**Task brief:** Among the entries below, determine how many lines contain the word "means" and state only that figure.

(Exercise material Opens)

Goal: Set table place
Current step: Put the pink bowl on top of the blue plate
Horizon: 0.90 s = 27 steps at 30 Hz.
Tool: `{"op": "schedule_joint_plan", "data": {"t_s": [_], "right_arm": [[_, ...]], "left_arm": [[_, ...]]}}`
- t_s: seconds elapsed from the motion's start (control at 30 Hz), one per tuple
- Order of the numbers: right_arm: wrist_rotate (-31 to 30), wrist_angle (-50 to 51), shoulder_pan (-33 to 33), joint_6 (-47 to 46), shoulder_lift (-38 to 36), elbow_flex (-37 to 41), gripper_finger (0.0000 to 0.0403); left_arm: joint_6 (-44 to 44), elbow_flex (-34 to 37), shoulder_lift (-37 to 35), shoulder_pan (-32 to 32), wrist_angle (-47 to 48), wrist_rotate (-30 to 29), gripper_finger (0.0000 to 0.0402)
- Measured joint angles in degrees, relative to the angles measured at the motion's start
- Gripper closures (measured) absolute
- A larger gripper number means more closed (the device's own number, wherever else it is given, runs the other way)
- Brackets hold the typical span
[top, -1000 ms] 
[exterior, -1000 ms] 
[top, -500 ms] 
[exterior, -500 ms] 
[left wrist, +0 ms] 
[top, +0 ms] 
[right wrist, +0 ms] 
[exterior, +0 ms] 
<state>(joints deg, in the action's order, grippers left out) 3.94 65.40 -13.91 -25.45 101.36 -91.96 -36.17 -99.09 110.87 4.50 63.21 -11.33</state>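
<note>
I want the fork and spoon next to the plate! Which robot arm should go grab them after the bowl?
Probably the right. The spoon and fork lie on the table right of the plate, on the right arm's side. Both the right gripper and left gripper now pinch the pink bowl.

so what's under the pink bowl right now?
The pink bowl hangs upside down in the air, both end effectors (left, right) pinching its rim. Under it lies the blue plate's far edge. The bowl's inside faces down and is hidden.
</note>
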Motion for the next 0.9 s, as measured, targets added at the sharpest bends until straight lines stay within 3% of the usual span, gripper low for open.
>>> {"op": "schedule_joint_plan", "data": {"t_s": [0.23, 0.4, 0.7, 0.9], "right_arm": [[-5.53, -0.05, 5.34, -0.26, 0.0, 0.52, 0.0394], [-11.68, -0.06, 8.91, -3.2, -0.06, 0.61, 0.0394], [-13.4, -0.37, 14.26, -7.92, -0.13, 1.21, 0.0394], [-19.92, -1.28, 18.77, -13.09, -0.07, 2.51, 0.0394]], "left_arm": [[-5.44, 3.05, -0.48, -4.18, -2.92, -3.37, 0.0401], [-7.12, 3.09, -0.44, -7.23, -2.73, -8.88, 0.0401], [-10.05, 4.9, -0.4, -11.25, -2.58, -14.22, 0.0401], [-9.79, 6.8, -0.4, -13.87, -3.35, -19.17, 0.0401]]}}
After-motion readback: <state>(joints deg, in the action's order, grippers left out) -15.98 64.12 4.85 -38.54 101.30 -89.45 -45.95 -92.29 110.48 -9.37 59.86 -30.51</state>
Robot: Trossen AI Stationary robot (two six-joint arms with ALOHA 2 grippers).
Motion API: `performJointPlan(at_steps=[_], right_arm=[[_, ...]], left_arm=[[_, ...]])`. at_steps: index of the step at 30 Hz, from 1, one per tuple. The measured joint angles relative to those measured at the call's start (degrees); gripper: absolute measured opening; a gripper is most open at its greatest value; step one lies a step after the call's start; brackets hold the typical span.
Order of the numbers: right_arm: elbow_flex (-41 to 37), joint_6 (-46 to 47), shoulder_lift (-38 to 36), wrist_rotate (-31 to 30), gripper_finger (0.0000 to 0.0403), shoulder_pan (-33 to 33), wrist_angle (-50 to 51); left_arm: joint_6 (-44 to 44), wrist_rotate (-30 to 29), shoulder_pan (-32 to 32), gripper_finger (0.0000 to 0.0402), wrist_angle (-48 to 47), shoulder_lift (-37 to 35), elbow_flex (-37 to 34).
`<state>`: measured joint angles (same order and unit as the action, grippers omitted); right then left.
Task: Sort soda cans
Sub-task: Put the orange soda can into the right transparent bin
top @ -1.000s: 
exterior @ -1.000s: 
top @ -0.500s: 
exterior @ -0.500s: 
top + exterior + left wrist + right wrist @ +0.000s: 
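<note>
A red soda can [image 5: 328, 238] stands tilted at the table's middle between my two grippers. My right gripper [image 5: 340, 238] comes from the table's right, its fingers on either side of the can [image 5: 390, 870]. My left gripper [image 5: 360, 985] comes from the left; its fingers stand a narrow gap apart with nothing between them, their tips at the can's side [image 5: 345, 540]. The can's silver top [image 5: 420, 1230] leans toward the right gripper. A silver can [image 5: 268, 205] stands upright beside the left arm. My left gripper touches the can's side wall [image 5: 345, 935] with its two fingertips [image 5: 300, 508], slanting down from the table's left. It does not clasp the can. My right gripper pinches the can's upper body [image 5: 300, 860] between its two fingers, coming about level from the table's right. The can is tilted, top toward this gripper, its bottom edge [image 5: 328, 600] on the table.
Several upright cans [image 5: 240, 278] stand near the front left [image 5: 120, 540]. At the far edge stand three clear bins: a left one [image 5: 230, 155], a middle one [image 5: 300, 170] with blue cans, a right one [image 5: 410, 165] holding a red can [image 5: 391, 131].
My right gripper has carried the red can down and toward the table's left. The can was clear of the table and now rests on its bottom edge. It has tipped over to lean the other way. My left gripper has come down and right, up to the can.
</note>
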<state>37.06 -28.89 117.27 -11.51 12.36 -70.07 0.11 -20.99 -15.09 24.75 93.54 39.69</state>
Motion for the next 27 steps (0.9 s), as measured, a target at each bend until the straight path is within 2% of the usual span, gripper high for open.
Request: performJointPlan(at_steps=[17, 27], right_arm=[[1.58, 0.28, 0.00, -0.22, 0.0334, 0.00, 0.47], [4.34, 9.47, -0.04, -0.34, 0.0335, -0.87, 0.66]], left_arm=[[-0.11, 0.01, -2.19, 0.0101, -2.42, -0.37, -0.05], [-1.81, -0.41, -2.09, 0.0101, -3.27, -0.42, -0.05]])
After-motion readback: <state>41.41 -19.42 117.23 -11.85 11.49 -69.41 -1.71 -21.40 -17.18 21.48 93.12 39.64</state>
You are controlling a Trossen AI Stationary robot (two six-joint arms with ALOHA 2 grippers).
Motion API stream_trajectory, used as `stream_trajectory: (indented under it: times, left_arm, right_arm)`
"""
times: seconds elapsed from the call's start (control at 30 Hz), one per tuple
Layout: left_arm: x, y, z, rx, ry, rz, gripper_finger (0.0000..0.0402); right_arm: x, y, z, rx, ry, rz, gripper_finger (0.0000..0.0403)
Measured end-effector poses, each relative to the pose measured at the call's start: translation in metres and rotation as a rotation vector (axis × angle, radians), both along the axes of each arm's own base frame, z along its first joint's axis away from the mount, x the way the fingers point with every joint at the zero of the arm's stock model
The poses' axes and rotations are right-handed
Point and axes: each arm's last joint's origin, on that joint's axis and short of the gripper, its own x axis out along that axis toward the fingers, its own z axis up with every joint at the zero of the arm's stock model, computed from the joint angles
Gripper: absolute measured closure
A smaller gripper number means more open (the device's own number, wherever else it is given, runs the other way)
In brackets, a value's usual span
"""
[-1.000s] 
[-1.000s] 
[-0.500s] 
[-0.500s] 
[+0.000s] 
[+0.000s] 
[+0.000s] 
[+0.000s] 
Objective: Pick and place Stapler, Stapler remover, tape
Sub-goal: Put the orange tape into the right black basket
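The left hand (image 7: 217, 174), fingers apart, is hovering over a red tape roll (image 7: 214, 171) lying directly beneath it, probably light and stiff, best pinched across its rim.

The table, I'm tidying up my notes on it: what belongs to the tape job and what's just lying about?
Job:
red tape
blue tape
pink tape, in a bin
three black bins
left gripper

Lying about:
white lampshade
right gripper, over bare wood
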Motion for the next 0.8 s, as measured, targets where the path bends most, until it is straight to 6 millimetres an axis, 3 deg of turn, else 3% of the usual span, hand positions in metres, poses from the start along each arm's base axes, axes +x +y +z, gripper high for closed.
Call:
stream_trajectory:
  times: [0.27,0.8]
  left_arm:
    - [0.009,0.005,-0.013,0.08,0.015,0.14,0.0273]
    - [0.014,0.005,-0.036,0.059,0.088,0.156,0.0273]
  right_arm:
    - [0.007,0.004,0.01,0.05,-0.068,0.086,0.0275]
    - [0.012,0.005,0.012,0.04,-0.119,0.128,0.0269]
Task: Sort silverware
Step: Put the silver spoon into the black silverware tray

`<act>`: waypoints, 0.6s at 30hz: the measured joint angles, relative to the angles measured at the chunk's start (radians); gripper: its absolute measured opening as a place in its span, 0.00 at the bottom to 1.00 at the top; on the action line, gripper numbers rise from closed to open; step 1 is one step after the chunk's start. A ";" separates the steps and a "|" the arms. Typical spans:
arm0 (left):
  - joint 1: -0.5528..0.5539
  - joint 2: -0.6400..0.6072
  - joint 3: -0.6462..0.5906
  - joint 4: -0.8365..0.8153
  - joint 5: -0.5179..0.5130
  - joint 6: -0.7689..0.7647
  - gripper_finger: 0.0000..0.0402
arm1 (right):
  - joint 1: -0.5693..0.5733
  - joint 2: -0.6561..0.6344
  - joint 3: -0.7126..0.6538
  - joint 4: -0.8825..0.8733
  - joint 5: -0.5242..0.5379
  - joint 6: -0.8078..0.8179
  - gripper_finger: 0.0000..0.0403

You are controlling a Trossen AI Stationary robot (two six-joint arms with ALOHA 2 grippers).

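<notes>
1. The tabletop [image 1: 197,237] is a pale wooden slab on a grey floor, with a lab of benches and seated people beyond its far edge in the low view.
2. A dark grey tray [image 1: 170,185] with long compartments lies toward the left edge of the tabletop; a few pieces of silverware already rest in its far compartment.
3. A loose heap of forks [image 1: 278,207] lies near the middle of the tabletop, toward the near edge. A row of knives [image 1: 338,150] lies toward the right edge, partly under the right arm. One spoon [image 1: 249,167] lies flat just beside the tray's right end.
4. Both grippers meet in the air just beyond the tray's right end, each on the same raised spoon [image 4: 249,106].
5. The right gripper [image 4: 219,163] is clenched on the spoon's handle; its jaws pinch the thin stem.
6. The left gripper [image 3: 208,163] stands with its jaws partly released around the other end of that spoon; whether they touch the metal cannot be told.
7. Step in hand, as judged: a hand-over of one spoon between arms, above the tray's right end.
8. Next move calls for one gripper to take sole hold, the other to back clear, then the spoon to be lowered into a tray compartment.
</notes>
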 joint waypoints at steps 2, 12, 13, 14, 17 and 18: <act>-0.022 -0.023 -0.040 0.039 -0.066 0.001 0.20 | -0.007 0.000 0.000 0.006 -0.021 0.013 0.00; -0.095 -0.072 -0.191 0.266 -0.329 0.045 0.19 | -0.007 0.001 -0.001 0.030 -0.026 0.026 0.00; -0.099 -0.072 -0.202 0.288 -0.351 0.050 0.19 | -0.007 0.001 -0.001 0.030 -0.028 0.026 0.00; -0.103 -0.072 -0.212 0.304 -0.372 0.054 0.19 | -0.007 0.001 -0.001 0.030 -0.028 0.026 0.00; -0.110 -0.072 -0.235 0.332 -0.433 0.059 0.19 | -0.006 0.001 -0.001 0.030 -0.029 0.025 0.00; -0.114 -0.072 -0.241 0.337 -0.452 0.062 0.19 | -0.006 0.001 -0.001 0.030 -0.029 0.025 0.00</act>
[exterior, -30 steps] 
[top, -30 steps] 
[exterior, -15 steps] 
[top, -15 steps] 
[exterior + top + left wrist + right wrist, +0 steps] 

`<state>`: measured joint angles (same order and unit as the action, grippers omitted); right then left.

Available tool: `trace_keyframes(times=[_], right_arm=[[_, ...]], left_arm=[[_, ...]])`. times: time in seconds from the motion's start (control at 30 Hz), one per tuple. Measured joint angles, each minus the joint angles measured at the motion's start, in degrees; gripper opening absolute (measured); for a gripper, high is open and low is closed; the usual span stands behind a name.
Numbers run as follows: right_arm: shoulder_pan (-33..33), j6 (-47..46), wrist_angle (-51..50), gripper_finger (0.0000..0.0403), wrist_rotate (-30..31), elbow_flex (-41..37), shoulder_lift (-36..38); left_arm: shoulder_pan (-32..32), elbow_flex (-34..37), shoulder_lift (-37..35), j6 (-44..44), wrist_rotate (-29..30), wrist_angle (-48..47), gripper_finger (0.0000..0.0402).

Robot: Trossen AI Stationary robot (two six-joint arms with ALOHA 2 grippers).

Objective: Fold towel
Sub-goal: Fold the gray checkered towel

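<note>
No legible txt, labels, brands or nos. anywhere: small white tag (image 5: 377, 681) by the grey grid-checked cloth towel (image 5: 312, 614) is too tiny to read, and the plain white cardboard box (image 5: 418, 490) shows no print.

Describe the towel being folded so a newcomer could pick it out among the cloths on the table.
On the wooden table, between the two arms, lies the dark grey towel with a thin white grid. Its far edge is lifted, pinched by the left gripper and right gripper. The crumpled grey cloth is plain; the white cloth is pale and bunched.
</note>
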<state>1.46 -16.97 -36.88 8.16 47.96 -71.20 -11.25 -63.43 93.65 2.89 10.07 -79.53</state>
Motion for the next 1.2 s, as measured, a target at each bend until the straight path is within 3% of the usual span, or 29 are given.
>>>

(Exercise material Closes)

**Written reply:** 2